Tuesday, July 17, 2012

Beige Fat Cells Discovered




It remains to be seen were this will take us, but it remains clear that our ignorance is unchallenged when it come to understanding the pathways leading to obesity. What is suddenly clear is that aberrant pathways could exist and be very subtle.


What is clear though is that exercise directly induces the conversion of storage fat into fuel fat. This is helpful in that it supports directly the causation argument for exercise. We actually needed that as we had empirical results suggesting as much but no direct argument outside of gobblety gook. Now we have a driven transition into fuel that may even be tracked.


It sometimes astonishes that this late in the day we are still making primary observations of the cellular life of our bodies. What do we know?


Newly-discovered “beige fat” cells provide a new target in the fight against obesity
23:50 July 12, 2012

A newly-discovered third type of fat cell could be a target in the fight against obesity (Photo: Shutterstock)

The existence of two different types of fat – or adipose tissue – in mammals has long been known: white fat, which stores calories and in excess results in obesity, and brown fat, which burns calories to generate energy and heat. Now scientists at the Dana-Farber Cancer Institute have confirmed the existence of a third, genetically distinct type of fat called “beige fat,” which they say is a potential therapeutic target for treating obesity.

A 2008 paper out of the Dana-Farber lab of Bruce Spiegelman, PhD, had proposed the existence of a third type of fat cell, and now Spiegelman and his team have become the first to isolate them and determine beige fat’s unique genetic profile. They found that beige fat shares much in common with brown fat. Both have the ability to burn large amounts of calories as they both contain energy-burning organelles called mitochondria, which contain iron and are responsible for the cells’ brown and beige hues.

"The therapeutic potential of both kinds of brown fat cells is clear," the authors say in their study, "as genetic manipulations in mice that create more brown or beige fat have strong anti-obesity and anti-diabetic actions."
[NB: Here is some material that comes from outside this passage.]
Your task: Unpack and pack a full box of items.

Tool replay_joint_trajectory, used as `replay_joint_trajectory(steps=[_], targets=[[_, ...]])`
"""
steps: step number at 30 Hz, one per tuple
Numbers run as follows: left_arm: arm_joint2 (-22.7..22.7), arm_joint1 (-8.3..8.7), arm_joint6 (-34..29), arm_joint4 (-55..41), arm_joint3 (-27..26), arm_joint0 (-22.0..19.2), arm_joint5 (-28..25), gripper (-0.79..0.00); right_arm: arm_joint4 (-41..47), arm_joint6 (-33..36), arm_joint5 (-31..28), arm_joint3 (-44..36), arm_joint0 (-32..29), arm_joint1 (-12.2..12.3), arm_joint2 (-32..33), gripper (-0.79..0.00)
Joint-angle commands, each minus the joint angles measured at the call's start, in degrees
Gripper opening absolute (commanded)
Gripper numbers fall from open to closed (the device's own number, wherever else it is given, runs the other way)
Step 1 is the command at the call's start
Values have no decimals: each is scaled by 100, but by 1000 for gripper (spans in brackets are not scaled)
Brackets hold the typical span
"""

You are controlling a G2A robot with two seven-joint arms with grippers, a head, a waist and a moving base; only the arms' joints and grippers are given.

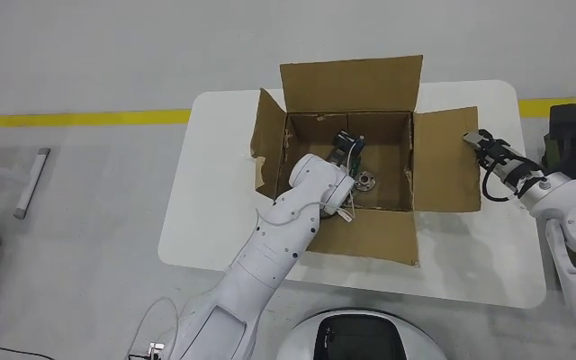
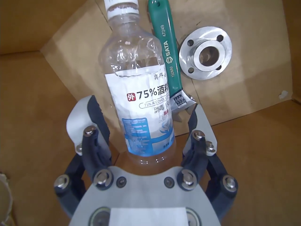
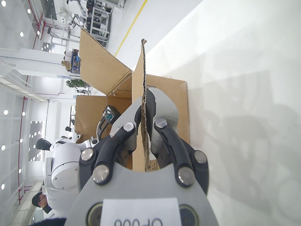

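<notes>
An open cardboard box [image 1: 304, 128] stands on the white table [image 1: 220, 189]. On its floor lie a clear bottle with a white cap [image 2: 135, 71], a green-handled wrench [image 2: 164, 45] and a steel flange [image 2: 205, 52] [image 1: 365, 183]. My left gripper [image 2: 145, 118] [image 1: 349, 148] is down inside the box, open, with its fingers on either side of the bottle's lower half; the wrench's jaw lies close to one finger [image 2: 196, 121]. My right gripper [image 3: 144, 99] [image 1: 477, 144] is shut on the outer edge of the box's right flap [image 3: 142, 71] [image 1: 445, 157].
The box's other flaps stand up or fold outward: a tall one at the back [image 1: 351, 83], one at the left [image 1: 267, 135], one at the front [image 1: 369, 234]. Bare table lies left of the box. A dark object [image 1: 562, 135] sits at the right edge.
</notes>
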Motion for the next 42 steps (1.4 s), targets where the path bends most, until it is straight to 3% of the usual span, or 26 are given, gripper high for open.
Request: replay_joint_trajectory(steps=[1,5,13,14,16,17,21,25,37,38,39,40,42], targets=[[5,-14,6,12,73,-16,-7,-123,1,1,7,2,-1,6,-4,-785],[17,-42,37,41,202,-31,-31,-283,2,5,9,0,2,18,-12,-785],[36,-99,81,70,383,-72,-62,-453,19,-9,-5,28,27,39,-50,-785],[38,-110,88,70,404,-80,-60,-496,22,-9,-10,32,31,42,-58,-785],[45,-126,105,77,424,-86,-69,-723,27,-11,-17,41,35,47,-64,-785],[51,-133,109,89,426,-87,-69,-785,34,-15,-19,48,37,50,-67,-785],[-10,-140,131,114,314,-82,-8,-785,63,-60,-29,80,50,57,-73,-785],[-197,-115,158,64,-120,-56,39,-785,54,-85,-48,123,90,69,-62,-785],[-1000,72,-375,402,-2096,307,471,-785,-220,76,-182,414,434,152,20,-785],[-1051,76,-390,408,-2243,339,551,-785,-221,99,-188,436,453,158,25,-696],[-1094,79,-427,394,-2357,355,583,-785,-236,123,-197,445,471,165,26,-468],[-1137,85,-443,427,-2449,344,585,-785,-265,153,-225,443,486,172,21,0],[-1223,100,-477,540,-2578,316,569,-785,-381,102,-286,408,508,185,24,0]])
However, unlike brown fat cells, which express high levels of a protein called UCP1 that is required by mitochondria to burn calories and generate heat, beige fat cells normally express low levels of UCP1. But this changes in response to cold or certain hormones, with beige fat cells able to turn on high levels of UCP1, thereby enabling them to burn calories almost as effectively as brown fat.

One of the hormones that specifically targets beige fat cells to trigger high levels of UCP1 is irisin, which is expressed by muscle cells during exercise. Earlier this year, Spiegelman reported that irisin mimics some of the results of a workout by prompting the transformation of white fat into brown fat. He says this new research indicates that irisin actually stimulates white fat to produce beige fat.

Spiegelman also found that unlike brown fat cells, which are created from stem cell precursors that also produce muscle cells, beige fat forms within deposits of white fat cells from beige cell precursors. The beige fat cells are found in scattered pea-sized deposits beneath the skin near the collarbone and along the spine in adults. The team’s research also found that deposits found in adult humans by three research groups in 2009 and identified as brown fat are actually beige fat cells.

It’s unclear whether other research teams that have previously reported success in activating brown fat – one using a protein called PRDM16 and another by reducing the production of a naturally-produced endocannabinoid in the brain – were actually related to beige fat cells instead. However, given the new research’s claims as to how beige fat cells are formed, it seems likely that UC San Francisco researchers' recent discovery of a switch that turns white fat cells into brown was actually turning them into brown fat cells.

Dana-Farber has licensed the team’s discoveries about irisin to biotech company Ember Therapeutics, which plans to develop the hormone as a therapy for obesity and diabetes.

The team’s research appears in the journal Cell.